→ Work task:
One line at a time, check the entries below for the word "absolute", and copy each line that has it.

→ Stored records:
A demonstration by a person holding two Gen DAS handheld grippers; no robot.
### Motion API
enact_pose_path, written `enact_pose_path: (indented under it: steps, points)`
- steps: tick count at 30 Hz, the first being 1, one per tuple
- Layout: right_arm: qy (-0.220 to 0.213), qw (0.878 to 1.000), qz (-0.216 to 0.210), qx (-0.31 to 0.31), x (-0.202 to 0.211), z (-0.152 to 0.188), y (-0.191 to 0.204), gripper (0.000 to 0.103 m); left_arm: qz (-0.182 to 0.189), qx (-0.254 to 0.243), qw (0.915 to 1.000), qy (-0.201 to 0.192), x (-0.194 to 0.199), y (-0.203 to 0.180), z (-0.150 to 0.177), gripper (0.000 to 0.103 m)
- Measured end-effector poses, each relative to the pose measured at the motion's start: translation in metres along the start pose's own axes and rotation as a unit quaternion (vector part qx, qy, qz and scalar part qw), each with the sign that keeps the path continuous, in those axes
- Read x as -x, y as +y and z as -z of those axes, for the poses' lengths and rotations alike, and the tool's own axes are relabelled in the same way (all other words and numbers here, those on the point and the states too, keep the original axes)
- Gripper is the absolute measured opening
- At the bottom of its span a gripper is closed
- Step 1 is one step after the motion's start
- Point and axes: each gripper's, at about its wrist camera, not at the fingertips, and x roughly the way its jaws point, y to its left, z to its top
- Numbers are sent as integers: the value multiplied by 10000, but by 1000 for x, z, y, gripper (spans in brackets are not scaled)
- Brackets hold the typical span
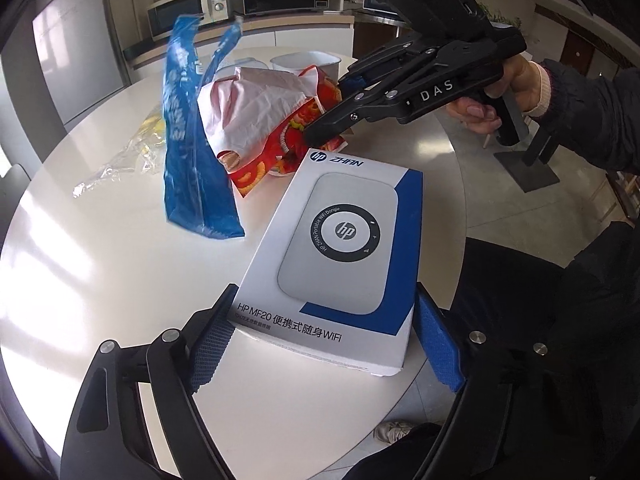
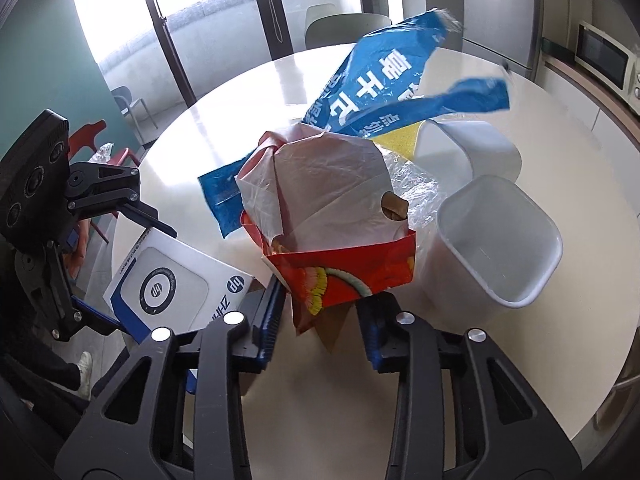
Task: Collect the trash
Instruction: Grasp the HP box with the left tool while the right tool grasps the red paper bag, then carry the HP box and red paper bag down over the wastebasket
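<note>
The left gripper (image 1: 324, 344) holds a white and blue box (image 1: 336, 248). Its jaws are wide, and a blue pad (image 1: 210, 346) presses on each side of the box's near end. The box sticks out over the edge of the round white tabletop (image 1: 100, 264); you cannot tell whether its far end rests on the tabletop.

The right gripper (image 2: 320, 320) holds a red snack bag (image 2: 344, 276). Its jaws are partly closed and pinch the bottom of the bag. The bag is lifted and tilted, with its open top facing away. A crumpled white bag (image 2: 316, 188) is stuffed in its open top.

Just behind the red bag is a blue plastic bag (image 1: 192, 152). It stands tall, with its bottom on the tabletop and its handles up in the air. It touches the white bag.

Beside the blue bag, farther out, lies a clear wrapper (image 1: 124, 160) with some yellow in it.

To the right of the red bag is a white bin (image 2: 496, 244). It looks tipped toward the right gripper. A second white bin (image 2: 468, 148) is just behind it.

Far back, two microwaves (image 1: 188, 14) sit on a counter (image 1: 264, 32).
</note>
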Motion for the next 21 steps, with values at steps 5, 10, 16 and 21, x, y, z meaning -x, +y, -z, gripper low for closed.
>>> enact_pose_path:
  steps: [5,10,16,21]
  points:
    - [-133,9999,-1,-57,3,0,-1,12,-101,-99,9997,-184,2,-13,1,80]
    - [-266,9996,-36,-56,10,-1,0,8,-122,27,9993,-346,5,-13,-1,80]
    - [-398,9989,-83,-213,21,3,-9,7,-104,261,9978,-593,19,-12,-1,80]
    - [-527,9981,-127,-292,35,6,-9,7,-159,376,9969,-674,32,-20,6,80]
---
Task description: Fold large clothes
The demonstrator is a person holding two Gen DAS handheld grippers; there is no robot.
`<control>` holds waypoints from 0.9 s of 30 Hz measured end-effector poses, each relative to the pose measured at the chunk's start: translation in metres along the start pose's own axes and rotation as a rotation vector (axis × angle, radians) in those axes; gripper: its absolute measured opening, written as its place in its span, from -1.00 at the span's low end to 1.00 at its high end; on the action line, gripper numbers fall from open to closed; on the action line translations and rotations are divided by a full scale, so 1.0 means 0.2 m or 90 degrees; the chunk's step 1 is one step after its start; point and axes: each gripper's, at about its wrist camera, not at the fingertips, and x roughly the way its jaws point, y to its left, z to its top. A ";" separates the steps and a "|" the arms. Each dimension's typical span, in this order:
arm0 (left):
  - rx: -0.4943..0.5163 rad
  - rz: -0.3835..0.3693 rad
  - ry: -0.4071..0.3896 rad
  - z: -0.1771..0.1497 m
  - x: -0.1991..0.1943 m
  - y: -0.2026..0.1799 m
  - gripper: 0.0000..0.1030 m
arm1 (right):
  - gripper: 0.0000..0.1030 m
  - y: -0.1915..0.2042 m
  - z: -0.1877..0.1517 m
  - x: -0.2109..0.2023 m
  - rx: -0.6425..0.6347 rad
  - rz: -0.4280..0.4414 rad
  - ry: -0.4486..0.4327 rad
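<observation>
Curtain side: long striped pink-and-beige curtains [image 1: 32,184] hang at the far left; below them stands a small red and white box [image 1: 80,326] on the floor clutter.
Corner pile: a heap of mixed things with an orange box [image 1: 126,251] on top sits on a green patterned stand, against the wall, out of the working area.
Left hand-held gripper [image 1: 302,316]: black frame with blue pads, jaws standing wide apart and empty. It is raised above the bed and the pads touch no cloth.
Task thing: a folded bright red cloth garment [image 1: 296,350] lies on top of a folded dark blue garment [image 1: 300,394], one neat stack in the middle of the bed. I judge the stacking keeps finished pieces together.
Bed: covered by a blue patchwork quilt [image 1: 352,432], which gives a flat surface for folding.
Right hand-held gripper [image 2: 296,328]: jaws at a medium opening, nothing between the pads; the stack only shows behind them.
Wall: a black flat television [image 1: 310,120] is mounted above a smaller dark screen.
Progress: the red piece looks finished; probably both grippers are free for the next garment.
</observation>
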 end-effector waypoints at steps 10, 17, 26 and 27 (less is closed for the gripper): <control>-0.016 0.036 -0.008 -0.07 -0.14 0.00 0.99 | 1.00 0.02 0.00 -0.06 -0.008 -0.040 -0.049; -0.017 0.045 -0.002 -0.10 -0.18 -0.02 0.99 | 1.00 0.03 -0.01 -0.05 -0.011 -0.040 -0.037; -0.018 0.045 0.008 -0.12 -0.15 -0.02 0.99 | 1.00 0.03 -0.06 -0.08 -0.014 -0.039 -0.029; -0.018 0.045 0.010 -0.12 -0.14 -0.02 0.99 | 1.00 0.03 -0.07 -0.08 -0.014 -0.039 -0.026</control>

→ Response:
- Gripper is the absolute measured opening
`<control>` holds waypoints from 0.9 s of 30 Hz measured end-effector poses, each relative to the pose measured at the chunk's start: translation in metres along the start pose's own axes and rotation as a rotation vector (axis × angle, radians) in those axes; gripper: its absolute measured opening, written as its place in its span, from -1.00 at the span's low end to 1.00 at its high end; on the action line, gripper numbers fall from open to closed; on the action line translations and rotations are divided by a full scale, so 1.0 means 0.2 m or 90 degrees; the chunk's step 1 is one step after its start; point and axes: each gripper's, at about its wrist camera, not at the fingertips, and x roughly the way its jaws point, y to its left, z to its top. A ";" separates the steps and a "|" the arms. Each dimension's typical span, in this order:

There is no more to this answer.